Speaking of her family, Dís kept a sharp eye out for black smoke billowing into the sky; the forges were usually kept well away from the main marketplace due to the soot and the smell of them, but she wanted to be sure they would not be seen by any of their kith or kinfolk and she forced to give an account of what they were doing out of the camp.

Nori truly paid no mind to the risk - he was careless about everything. His head was tilted back, reddish-brown braids trailing down his back as his eyes took in all there was to see, gaze lingering on a wagon laden with tarts a vendor was selling to a group of children of Men. They seemed to be Nori’s age, which meant they were a great deal younger and a _lot_ taller. Their clothes were new and the coins they held up and exchanged for hot pies shone in the sunlight. As he looked at them, Nori wondered what it might be like to buy one’s meals in the market every day and wear new clothes while they ate old stew and wore his patched tunic and dirty cap. He was sure it would feel _grand._

Dís’s impatient voice snapped him out of his reverie. “There. You’ve seen the town. Are you satisfied? May we go now?”

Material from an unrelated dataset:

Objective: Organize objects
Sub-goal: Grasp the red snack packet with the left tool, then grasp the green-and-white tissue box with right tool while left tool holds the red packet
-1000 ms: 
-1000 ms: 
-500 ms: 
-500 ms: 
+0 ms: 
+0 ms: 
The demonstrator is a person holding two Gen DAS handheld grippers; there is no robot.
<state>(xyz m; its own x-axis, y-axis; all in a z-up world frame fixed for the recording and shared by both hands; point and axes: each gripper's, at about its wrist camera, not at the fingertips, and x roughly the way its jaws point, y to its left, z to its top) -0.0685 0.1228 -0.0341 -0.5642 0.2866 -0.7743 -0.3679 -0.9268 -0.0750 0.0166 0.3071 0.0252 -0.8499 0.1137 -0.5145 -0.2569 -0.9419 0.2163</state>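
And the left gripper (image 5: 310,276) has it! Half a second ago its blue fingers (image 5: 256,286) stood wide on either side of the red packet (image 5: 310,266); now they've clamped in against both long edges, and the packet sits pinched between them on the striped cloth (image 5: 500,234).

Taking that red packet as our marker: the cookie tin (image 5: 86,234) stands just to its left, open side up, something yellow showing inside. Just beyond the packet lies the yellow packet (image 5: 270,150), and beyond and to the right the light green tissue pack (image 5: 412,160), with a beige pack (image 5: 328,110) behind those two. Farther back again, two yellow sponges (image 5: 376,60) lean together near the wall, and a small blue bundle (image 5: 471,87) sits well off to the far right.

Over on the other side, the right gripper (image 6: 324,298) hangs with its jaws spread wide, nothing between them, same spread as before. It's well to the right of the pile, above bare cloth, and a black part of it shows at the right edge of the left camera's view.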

Nori’s eyes went saucer-wide and he tugged at her sleeve, urging her to follow him. “ _Dori_ ,” he hissed and began to run, tangling his fingers in Dís’s tunic and forcing her along after him.

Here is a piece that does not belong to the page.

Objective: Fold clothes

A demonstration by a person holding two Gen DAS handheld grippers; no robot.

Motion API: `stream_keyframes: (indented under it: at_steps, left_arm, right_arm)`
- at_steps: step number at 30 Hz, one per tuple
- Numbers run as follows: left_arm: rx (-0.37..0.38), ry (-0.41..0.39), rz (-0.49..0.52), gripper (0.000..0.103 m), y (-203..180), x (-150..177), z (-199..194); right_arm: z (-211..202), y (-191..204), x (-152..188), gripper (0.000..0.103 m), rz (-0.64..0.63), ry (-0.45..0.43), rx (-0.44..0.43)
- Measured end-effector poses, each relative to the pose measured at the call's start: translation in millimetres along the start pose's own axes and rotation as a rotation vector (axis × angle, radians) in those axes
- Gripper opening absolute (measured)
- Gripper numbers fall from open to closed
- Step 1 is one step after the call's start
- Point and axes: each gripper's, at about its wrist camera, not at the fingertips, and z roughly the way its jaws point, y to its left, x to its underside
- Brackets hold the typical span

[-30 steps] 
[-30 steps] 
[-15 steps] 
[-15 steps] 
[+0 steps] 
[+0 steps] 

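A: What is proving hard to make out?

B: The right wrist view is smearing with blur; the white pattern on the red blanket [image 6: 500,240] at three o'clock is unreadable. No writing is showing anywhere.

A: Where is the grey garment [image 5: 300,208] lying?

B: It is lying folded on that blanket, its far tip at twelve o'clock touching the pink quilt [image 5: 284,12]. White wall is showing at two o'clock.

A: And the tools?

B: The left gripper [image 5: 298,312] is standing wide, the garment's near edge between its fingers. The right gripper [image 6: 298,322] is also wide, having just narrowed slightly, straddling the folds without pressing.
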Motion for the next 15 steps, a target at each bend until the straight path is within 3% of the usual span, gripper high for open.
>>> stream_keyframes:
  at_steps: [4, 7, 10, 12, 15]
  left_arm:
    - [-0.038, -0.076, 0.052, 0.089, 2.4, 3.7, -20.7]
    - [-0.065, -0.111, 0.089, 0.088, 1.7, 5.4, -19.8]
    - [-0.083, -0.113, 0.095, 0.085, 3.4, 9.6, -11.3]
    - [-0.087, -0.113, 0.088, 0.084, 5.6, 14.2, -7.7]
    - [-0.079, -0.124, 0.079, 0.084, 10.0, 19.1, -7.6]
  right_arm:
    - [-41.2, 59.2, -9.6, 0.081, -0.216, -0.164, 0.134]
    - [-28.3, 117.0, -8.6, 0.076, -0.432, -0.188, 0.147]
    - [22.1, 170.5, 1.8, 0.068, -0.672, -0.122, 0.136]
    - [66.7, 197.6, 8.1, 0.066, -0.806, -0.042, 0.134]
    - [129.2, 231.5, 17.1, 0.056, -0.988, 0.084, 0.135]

The two dwarflings ran nimbly through the streets, ducking under carts and around the legs of startled villagers until they were out of breath and Dís could no longer remember which way they’d come or how to get back to where they’d started. Digging her heels in she pulled her arm out of Nori’s grasp and looked over her shoulder. “We’ve lost him,” she said. “At least, we’ve lost ourselves.”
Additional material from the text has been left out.